Le concept de gouvernance a connu de nombreuses évolutions sémantiques et l’on peut notamment relever ses associations avec le concept normatif de ‘bonne gouvernance’ censé orienter l’organisation de l’Etat ou des firmes, ou avec la transition d’un pouvoir largement confiné au niveau des gouvernements nationaux vers les niveaux à la fois locaux et supra-nationaux (par exemple l’Union Européenne), la société civile et le secteur privé (‘from government to governance’). Ces évolutions se sont reflétées dans le secteur de l’eau, où le concept s’est trouvé tiraillé entre une acception normative, portée en particulier par les banques de développement et les institutions internationales, et une acception plus analytique (comprendre la distribution du pouvoir et la prise de décision) ou politique (exprimer la nécessité d’une gouvernance plus ‘horizontale, ‘élargie’, ‘participative’ ou ‘délibérative’).
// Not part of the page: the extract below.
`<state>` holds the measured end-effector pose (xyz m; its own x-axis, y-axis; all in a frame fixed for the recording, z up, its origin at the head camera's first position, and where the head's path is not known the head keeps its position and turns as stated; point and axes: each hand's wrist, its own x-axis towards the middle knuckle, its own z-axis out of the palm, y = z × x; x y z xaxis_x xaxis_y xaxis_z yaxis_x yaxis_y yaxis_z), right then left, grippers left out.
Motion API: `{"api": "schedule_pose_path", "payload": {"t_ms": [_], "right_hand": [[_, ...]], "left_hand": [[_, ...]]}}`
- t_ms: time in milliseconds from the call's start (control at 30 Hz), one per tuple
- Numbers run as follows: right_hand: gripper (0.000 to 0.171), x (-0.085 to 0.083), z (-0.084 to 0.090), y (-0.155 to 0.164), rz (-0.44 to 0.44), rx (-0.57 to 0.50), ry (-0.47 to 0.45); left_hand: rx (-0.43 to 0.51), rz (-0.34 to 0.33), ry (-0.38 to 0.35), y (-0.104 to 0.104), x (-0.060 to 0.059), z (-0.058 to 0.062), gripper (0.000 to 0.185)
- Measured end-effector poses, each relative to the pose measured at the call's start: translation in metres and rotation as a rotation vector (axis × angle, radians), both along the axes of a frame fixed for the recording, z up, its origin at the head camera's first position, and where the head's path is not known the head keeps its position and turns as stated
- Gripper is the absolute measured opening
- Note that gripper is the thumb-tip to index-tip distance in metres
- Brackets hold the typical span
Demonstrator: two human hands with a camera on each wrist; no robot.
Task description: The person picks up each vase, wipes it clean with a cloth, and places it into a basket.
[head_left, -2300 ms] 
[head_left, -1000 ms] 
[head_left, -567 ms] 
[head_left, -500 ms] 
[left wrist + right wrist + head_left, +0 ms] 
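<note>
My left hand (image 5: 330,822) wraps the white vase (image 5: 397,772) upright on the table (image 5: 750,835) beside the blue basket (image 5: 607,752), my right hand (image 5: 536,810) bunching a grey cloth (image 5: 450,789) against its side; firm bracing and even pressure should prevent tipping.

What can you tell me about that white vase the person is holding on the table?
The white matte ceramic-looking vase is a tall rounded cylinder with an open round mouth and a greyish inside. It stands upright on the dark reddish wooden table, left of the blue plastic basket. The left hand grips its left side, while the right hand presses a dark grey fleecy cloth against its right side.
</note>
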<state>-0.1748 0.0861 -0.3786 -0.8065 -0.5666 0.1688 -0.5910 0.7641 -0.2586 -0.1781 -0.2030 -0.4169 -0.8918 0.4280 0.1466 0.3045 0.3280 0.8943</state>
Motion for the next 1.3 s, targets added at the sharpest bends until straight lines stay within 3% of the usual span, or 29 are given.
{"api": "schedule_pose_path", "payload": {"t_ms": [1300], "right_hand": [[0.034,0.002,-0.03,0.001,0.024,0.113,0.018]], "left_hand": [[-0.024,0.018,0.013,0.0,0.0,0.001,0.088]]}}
Si la gouvernance est souvent associée au niveau étatique, on perçoit que la réponse à la question générale qui est posée –comment la société s’organise-t-elle pour gérer une ressource d’intérêt commun aussi vitale que l’eau– pourra prendre des formes très diverses selon les caractéristiques de la ressource et de la société mais aussi de l’échelle considérée. On pourra ainsi s’intéresser à la gouvernance de l’eau au niveau global (Earth System Governance Project, ressources transfrontalières, diffusions des normes et concepts, etc), au niveau des Etats (stratégies et politiques publiques, structure administrative, rôle des différents acteurs, etc), mais aussi de différents ‘territoires de l’eau’ plus locaux, comme par exemple des bassins versants, des systèmes aquifères, des agglomérations urbaines, des lagunes côtières ou des systèmes irrigués. Les décisions qui régissent l’usage et le fonctionnement de ces échelles peuvent aussi être distinguées selon une échelle temporelle (e.g. niveaux de décision stratégiques, tactiques et opérationnels) le long de laquelle varieront les acteurs, les registres de connaissances mobilisés, les perceptions et les intérêts en jeu.
Enfin il convient de souligner avec force les implications en termes de gouvernance des spécificités de l’eau en tant que ressource : contrairement à la plupart des ressources (minerais, forêts, pétrole,…) qui sont consommées par leur usage économique, l’eau à de nombreux usages non-consommateurs (navigation, hydro-électricité, récréation, spiritualité,…) tandis que ses autres usages engendrent une consommation partielle accompagnée de retours au cycle hydrologique. Par ailleurs l’eau est une ressource partiellement invisible, en constante fluctuation – spatialement, temporellement, et en termes de qualité ou de charge sédimentaire – et qui relie à la fois les usagers et les écosystèmes d’un bassin ou d’un territoire. Cette interconnectivité radicale fait que les interventions anthropiques sur le cycle hydrologiques engendrent une redistribution spatiale et sociale permanente des coûts, des bénéfices et du risque associés à un régime particulier. La gouvernance c’est donc aussi identifier, comprendre, prévoir, et incorporer cette interconnectivité et complexité des flux dans la prise de décision collective.

-La gouvernance et l’Etat
Dans sa conception ‘mainstream’ plus normative, la question de la gouvernance de l’eau est centrée sur celle de la structuration de l’Etat, même si cela peut inclure également un affichage du degré de participation souhaité des acteurs non-étatiques. L’accent est alors mis sur les conditions permettant de mettre en œuvre la Gestion Intégrée des Ressources en Eau (GIRE) avec plus particulièrement une réforme des rôles institutionnels (structuration de l’administration de l’eau), la mise en place d’un ‘environnement favorable’ (lois, règlements, etc), et un recours aux outils de gestion promus par les mêmes institutions.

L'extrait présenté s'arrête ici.